--- START ---

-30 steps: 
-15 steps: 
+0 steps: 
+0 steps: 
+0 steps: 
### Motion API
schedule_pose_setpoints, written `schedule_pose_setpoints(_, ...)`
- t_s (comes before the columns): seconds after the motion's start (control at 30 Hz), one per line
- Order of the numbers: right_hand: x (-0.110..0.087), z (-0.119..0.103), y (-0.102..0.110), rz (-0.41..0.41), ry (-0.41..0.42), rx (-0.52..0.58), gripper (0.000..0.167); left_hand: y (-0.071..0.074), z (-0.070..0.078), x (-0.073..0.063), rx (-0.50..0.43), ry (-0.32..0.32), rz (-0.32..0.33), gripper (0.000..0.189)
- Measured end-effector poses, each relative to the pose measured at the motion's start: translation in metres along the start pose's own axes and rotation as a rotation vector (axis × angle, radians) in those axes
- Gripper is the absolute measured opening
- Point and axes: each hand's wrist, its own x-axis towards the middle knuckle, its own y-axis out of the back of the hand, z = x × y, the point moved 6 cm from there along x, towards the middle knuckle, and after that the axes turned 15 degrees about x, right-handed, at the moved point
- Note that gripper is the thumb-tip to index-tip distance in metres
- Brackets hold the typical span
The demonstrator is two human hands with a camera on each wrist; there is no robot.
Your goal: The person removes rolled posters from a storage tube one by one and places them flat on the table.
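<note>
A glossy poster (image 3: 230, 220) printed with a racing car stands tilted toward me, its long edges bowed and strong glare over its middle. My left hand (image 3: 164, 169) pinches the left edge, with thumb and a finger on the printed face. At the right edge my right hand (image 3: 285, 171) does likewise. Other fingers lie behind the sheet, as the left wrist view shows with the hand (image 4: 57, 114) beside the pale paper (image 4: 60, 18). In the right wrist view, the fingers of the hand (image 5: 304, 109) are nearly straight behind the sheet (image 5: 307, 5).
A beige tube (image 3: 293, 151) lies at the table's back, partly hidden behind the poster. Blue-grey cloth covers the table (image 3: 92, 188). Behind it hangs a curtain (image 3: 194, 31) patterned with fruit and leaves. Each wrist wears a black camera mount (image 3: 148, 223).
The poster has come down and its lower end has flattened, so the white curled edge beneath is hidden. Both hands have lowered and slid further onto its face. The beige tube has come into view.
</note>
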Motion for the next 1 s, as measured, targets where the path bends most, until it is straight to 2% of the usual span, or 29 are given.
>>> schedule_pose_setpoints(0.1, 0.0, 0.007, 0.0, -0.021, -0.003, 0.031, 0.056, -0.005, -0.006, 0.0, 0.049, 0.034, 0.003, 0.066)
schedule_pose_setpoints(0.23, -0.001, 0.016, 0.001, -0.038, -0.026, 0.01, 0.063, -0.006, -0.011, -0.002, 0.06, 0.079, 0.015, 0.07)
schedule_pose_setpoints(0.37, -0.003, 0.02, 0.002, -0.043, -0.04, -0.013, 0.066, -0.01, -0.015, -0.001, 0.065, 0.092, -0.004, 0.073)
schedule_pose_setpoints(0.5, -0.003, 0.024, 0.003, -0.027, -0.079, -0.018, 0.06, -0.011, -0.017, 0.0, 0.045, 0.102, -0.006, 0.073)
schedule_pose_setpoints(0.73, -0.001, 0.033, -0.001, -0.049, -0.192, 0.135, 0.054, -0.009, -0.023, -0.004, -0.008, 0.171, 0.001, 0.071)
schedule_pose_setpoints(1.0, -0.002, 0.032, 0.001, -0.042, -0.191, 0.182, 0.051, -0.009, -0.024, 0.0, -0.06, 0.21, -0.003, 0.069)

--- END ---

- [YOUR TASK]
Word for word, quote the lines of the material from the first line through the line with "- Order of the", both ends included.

- [RESPONSE FOR THIS EXERCISE]
-30 steps: 
-15 steps: 
+0 steps: 
+0 steps: 
+0 steps: 
### Motion API
schedule_pose_setpoints, written `schedule_pose_setpoints(_, ...)`
- t_s (comes before the columns): seconds after the motion's start (control at 30 Hz), one per line
- Order of the numbers: right_hand: x (-0.110..0.087), z (-0.119..0.103), y (-0.102..0.110), rz (-0.41..0.41), ry (-0.41..0.42), rx (-0.52..0.58), gripper (0.000..0.167); left_hand: y (-0.071..0.074), z (-0.070..0.078), x (-0.073..0.063), rx (-0.50..0.43), ry (-0.32..0.32), rz (-0.32..0.33), gripper (0.000..0.189)

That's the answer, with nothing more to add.